→ Problem to work on:
The pictures do not go in the copy. Reproduce the rest of the entries exactly.

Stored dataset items

-----

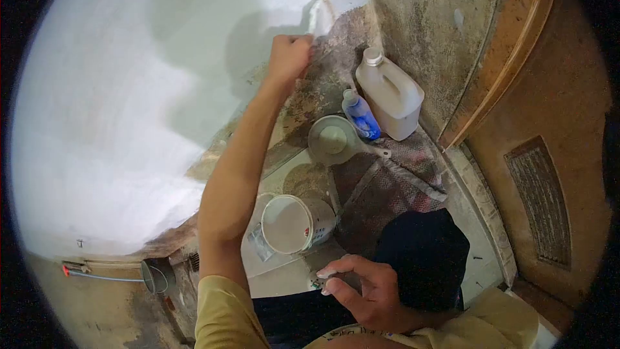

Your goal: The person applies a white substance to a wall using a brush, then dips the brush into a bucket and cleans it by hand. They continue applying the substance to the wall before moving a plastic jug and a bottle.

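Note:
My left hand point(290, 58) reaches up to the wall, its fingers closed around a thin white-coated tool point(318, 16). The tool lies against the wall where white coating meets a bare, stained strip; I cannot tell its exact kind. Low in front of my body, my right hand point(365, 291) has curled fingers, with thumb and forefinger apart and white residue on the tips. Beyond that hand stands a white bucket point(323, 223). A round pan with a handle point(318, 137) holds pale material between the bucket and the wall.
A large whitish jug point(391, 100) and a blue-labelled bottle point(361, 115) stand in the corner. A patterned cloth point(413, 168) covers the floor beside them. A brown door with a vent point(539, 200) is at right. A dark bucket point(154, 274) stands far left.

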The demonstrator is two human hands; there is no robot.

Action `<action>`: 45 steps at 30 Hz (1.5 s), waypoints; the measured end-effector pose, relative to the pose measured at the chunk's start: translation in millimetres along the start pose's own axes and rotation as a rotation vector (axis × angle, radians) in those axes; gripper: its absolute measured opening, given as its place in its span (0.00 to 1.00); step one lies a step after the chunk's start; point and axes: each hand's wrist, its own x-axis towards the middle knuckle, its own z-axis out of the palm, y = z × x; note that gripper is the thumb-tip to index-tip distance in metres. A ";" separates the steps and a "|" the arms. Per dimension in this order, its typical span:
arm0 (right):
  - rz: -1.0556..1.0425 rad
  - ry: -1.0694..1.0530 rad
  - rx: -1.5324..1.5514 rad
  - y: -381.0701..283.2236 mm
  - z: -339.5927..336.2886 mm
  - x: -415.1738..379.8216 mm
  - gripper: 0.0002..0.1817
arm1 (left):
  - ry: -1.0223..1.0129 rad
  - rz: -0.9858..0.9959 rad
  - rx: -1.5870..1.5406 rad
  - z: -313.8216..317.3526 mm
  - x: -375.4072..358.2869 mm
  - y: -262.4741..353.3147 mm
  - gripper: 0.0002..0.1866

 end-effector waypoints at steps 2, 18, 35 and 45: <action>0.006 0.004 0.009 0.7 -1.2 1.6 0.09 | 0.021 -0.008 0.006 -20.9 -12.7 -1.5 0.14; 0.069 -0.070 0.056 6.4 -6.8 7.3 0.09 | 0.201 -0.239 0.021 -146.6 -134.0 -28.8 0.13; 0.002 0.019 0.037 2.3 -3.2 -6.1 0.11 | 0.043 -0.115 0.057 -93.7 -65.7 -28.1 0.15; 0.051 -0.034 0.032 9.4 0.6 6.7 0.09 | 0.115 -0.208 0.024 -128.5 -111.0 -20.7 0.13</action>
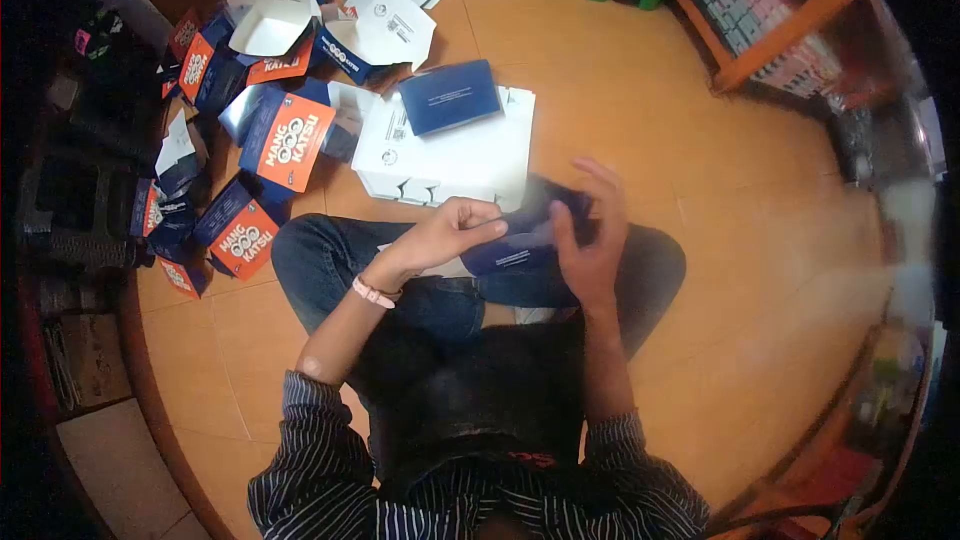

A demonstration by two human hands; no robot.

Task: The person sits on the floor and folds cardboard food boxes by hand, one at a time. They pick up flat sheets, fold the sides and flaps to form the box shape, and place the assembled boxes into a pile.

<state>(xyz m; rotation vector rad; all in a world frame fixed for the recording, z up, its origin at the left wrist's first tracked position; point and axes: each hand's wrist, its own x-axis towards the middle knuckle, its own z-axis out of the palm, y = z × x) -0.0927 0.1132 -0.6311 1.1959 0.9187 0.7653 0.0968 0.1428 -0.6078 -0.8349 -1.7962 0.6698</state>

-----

→ Response for this exercise:
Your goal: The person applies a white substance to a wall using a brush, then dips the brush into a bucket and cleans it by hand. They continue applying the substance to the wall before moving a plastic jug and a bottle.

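Note:
My left hand point(290, 58) reaches up to the wall, its fingers closed around a thin white-coated tool point(318, 16). The tool lies against the wall where white coating meets a bare, stained strip; I cannot tell its exact kind. Low in front of my body, my right hand point(365, 291) has curled fingers, with thumb and forefinger apart and white residue on the tips. Beyond that hand stands a white bucket point(323, 223). A round pan with a handle point(318, 137) holds pale material between the bucket and the wall.
A large whitish jug point(391, 100) and a blue-labelled bottle point(361, 115) stand in the corner. A patterned cloth point(413, 168) covers the floor beside them. A brown door with a vent point(539, 200) is at right. A dark bucket point(154, 274) stands far left.
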
The demonstrator is two human hands; there is no robot.

Action `<action>`: 45 steps at 30 Hz (1.5 s), waypoints; the measured end-effector pose, relative to the pose measured at the chunk's start: translation in millimetres along the start pose's own axes and rotation as a rotation vector (axis × angle, radians) in those axes; gripper: its absolute measured opening, given as its place in its span (0.00 to 1.00); step one lies a step after the chunk's start; point and axes: each hand's wrist, its own x-axis towards the middle knuckle, its own z-axis out of the palm, y = z × x; note that gripper is the thumb-tip to index-tip distance in metres. A ";" separates the steps and a "|" the arms. Per dimension in this order, its typical span:
arm0 (right):
  - rz: -1.0556..1.0425 rad
  - ry: -1.0694..1.0530 rad
  - rx: -1.5324..1.5514 rad
  - y: -381.0701..283.2236 mm
  - z: -339.5927..336.2886 mm
  - x: -415.1738..379.8216 mm
  - gripper: 0.0002..0.1817
arm1 (left):
  - ry: -1.0223..1.0129 rad
  - rz: -0.9858..0.9959 rad
  - rx: -1.5870..1.5406 rad
  - z: -313.8216..317.3526 mm
  - x: -375.4072..358.2869 mm
  - y: -262.4741..353.3147 mm
  - gripper: 0.0002..0.1866

 end-effector waypoints at steps 2, 18, 35 and 45: <action>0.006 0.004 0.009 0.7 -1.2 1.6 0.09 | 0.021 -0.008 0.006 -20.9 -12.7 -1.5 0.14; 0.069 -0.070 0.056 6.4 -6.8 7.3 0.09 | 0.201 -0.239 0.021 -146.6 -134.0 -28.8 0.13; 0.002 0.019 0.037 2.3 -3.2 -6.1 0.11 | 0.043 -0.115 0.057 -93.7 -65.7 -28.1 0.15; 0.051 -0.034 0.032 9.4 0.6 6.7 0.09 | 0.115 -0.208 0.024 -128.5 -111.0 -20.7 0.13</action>

A demonstration by two human hands; no robot.

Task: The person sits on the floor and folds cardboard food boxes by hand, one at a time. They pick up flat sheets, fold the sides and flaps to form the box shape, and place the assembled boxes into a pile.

<state>(xyz m; rotation vector rad; all in a world frame fixed for the recording, z up, its origin at the left wrist's first tracked position; point and axes: each hand's wrist, its own x-axis towards the middle knuckle, its own z-axis out of the palm, y = z × x) -0.0927 0.1132 -0.6311 1.1959 0.9187 0.7653 0.0968 0.1428 -0.6078 -0.8349 -1.7962 0.6698</state>

Nothing further remains to be added to the answer.